The therapeutic effect of ECT is thought to come from a combination of short- and long-term effects of the induced epileptic seizures [83]. There is evidence from both preclinical as well as clinical studies on possible molecular/biological mechanisms of action, but not always consistent across studies. The most important findings and hypotheses, however, can be summarized as follows: increase in neurotrophic factors such as brain-derived neurotrophic factors (BDNF) and enhanced neuroplasticity including the formation of new synapses, modulation of neurotransmitter metabolism and subsequent alterations in specific neurotransmission accompanied by modification of epigenetic processes and gene expression changes. Alterations in immune cell composition and cytokine levels and regulation and normalization of hypothalamic–pituitary–adrenal axis dysregulation have been reported. From neuroimaging studies, changes in gray and white matter volumes and normalization of altered functional connectivity are reported [27, 69, 83,84,85]. To date, however, it is not clear which of these biomolecular processes are relevant for the therapeutic success of ECT [86, 87]. Accordingly, no reliable and clinically applicable biomarkers for ECT are available for MDD and TRD [82, 88,89,90,91,92]. Due to this lack of objective biological measures, clinical decision on ECT is still solely informed by consensus-based treatment guidelines [36, 93, 94]. Similarly, prediction of ECT success is loosely based on a few clinical parameters like episode duration and severity [95, 96], failed prior pharmacotherapy [42, 43], age [97, 98], psychotic features [40], and early symptom improvement [99]. In order to improve clinical decision making and identify MDD patients with an optimal ECT risk–benefit profile, reliable biomarkers and multimodal prognosis models are urgently needed [40, 75]. Although a handful of studies have suggested potential biomarkers [100,101,102,103,104,105,106,107,108,109,110,111,112,113], so far none has proven valid or reliable enough for routine application in day-to-day care.
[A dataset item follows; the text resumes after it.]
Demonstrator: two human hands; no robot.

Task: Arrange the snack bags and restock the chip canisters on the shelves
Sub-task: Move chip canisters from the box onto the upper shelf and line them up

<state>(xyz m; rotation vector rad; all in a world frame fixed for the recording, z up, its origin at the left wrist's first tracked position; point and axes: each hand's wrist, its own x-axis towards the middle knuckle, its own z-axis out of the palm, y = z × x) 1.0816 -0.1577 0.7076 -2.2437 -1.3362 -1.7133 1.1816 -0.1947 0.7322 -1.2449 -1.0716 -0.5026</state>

We have initiated the DetECT study to improve our understanding of the molecular mechanisms contributing to response to ECT in TRD and to discover novel biomarkers for clinical application. Our study relies on a multilevel data structure and multiomics approach including novel potential biomarkers such as: (i) neural cell-derived exosomes, as they hold the potential to serve as peripheral biomarkers mirroring ECT-induced molecular changes in the brain [114,115,116,117]; and (ii) purinergic signaling dynamics, potentially modulating immune mechanisms linked to treatment resistance and ECT response [118,119,120,121]. Our multidimensional data collection is described below and acknowledges the inherent complexity of MDD and the subsequent biobehavioral changes and patterns evoked by ECT. Ultimately, future biomarkers will likely be a cluster of molecular, behavioral, and clinical measures rather than one single parameter [70, 99].
Methods
The DetECT study was initiated at the Max Planck Institute of Psychiatry’s (MPIP) research clinic in 2022. All study documents have been approved by the local ethics committee of the Ludwig-Maximilians-University Munich (Project registration number: 21–1087); see also https://www.psych.mpg.de/detect. The study is enrolled with the U.S. National Institute of Health (NIH) clinical study register www.ClinicalTrials.gov (Study ID: NCT05463562, registration date 18/07/2022). The project is conducted in strict accordance with all relevant national and international regulations including the Declaration of Helsinki. A detailed schematic of the study design can be found in Fig. 1.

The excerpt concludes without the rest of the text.